Dylan Levi King Profile picture
Mar 14, 2022 13 tweets 8 min read Read on X
The shogunate recognized that there were people and places that they could not govern. They turned to Danzaemon. That's not one person but a name successively taken up by the dozen or so men that ran a parallel government and economy in Edo until 1871.
The shogunate needed to maintain order, including over people—beggars and butchers, mule skinners and monkey trainers, hangmen and cobblers—that were separate from the classes of samurai and commoners. They began to be officially and unofficially categorized and organized.
People that threatened stability (beggars, lepers) and those polluted by their trade (leatherworkers, butchers), were formed into guilds. People like Danzaemon became their leaders. (Caste in Early Modern Japan: Danzaemon and the Edo Outcaste Order, Amos.)
By the 1800s, thousands of households, including monkey trainers and anyone in the untouchable castes of eta and hinin. That gave him a monopoly over their trades, including leatherwork. He was a wealthy man. ("The Creation of the Edo Outcaste Order," Gerald Groemer.)

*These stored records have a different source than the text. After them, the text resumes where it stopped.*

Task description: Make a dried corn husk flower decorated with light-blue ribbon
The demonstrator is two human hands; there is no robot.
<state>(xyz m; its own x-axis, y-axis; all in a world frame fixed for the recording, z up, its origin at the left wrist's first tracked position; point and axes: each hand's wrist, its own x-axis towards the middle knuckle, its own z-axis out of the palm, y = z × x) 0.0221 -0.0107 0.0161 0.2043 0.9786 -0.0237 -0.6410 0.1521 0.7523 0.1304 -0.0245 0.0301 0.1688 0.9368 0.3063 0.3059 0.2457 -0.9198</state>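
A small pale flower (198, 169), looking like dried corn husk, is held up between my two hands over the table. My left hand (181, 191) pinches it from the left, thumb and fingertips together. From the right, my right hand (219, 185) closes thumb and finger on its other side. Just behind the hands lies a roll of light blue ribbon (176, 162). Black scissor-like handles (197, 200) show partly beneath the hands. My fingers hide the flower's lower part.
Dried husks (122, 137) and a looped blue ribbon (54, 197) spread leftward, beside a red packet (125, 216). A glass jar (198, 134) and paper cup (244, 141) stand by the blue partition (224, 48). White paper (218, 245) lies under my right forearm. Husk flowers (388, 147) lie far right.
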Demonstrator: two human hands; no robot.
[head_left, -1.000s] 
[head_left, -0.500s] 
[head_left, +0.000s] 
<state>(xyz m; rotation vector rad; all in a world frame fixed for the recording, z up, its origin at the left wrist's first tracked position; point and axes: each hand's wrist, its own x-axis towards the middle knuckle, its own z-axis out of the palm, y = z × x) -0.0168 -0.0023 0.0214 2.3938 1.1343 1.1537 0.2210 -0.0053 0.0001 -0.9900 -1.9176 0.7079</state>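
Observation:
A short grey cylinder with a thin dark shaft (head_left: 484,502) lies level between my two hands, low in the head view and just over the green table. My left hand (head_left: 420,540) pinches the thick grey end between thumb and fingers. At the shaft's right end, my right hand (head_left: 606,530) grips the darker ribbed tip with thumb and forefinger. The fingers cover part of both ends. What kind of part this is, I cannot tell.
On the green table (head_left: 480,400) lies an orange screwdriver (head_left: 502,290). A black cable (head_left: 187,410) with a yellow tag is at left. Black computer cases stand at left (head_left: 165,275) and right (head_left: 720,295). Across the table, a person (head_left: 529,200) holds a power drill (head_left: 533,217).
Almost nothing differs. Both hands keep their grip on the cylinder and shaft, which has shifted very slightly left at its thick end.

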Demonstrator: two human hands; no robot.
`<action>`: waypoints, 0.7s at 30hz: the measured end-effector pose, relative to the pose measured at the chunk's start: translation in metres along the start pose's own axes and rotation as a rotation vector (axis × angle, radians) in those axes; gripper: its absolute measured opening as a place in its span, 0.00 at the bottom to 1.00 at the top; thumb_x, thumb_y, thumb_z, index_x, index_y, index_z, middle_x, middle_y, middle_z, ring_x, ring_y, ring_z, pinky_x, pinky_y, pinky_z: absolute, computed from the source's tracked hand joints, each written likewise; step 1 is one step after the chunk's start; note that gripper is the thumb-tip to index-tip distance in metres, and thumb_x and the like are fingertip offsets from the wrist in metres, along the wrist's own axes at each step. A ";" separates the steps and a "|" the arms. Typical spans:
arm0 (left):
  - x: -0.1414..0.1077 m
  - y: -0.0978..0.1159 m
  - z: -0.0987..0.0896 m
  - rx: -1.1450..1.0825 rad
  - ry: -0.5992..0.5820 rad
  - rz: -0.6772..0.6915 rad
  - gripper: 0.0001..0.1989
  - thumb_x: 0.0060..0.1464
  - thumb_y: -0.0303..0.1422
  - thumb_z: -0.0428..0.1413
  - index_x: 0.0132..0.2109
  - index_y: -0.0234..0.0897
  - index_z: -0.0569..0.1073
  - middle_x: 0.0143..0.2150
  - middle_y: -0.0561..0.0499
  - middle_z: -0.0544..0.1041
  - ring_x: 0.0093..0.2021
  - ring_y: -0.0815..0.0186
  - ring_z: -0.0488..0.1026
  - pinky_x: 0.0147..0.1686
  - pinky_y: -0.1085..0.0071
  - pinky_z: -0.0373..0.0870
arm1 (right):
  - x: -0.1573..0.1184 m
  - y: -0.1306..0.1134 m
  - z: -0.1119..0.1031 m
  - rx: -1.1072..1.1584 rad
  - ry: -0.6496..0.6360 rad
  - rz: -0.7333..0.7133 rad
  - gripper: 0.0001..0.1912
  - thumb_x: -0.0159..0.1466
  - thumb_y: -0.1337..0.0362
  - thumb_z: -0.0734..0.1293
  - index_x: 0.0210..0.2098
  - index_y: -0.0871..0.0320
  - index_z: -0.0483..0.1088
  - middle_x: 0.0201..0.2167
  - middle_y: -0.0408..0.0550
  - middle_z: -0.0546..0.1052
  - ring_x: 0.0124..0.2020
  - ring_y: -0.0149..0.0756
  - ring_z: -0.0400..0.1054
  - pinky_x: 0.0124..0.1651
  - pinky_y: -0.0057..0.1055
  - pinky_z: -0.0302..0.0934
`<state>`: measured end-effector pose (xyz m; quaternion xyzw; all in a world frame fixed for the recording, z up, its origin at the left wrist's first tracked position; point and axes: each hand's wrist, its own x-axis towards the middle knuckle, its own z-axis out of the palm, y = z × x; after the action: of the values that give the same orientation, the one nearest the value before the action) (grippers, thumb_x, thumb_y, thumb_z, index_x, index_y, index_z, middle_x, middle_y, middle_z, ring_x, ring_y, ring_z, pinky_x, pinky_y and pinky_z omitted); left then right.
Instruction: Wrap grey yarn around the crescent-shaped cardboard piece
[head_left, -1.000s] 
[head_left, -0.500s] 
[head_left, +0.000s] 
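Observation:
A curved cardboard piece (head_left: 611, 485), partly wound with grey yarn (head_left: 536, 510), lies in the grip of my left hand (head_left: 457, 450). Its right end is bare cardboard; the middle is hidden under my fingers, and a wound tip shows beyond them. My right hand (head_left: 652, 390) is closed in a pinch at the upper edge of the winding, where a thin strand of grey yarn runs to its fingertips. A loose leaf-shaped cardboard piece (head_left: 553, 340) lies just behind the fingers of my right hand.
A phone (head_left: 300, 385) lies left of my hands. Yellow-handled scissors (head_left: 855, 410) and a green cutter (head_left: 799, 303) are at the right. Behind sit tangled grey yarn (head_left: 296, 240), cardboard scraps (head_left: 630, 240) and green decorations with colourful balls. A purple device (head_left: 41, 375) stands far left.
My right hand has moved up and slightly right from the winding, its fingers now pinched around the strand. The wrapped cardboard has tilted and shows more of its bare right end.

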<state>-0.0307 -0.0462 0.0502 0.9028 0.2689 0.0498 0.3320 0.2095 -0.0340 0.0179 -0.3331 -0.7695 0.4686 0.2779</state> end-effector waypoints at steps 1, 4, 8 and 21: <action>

Danzaemon also had the right to tax groups not under his direct control. He had the monkey trainers, but other classes of itinerant entertainer were also kicking up to him. ("The Economic Organization of the Outcasts of Feudal Tokyo," John A. Price.)
Danzaemon ran his own courts, too, and could sentence his charges to death. The relationship between eta and hinin and death meant that they worked at the execution grounds and crematoria, so he also maintained a monopoly over Tokugawa crucifixions. (Caste in Early Modern Japan.)
There was a sprawling Danzaemon mansion in Asakusa, with a community growing around it. The community was confined to the outskirts of Edo but grew in power and wealth, if not prestige. They even began contributing troops to Tokugawa campaigns. (Caste.)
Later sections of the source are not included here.